R. Barrie & G. Barrie


 

PROLOGUE.  

The anchor heaves, the ship swings free,
The sails swell full. To sea, to sea!
     --Thos. Lovell Beddoes.

OUR Summer vacations "home," to the west coast of Scotland, where the ancestral families had summer cottages at Rothsay, on Bute, and at Millport, on the Cumbrae, gave us our first taste of sailing. Recollections of boating there and of the little stone cottage at Millport where the millstream empties into the bay; of my grandfather, enthusiastic fisherman, sitting by the fire in his highbacked settee-like chair after the happy parties came home from "the" fishing in the long summer twilights; of a beat up the Kyles of Bute and an enormous lunch of ham and eggs at Tinabruach; of a morning's fishing off the Little Cumbrae with scones and milk afterwards at the farm near the lighthouse; are treasures of memory.

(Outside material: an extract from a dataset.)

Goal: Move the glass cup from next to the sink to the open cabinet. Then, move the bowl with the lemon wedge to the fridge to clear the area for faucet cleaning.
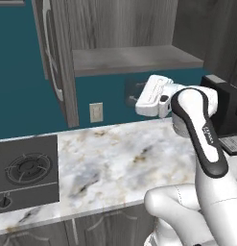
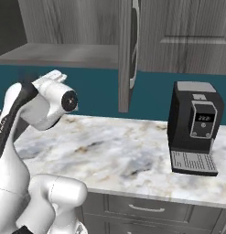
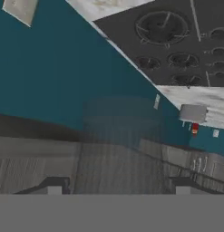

There are few places in the world where sailing is more enjoyable and varied than on the Firth of Clyde. Over there were sown the seeds of the vice of sailing that blossomed forth later in our summers in the village of Stony Creek, near New Haven, Connecticut, where we spent six long summer vacations sailing and fishing to our hearts' content. Here we owned our first boats: the Jumping Jennie, apple of our eyes, but leaky and crank, yet I did not then hesitate, as I would now, to go out seven miles in her to the reefs off Faulkner's Island to catch seabass and flounders. My Uncle Alec, of blessed memory, taught me to use an eight-foot boat rod, light line, and wooden Nottingham reel, and the sport was increased one hundred per cent over that of the natives' heavy hand line method.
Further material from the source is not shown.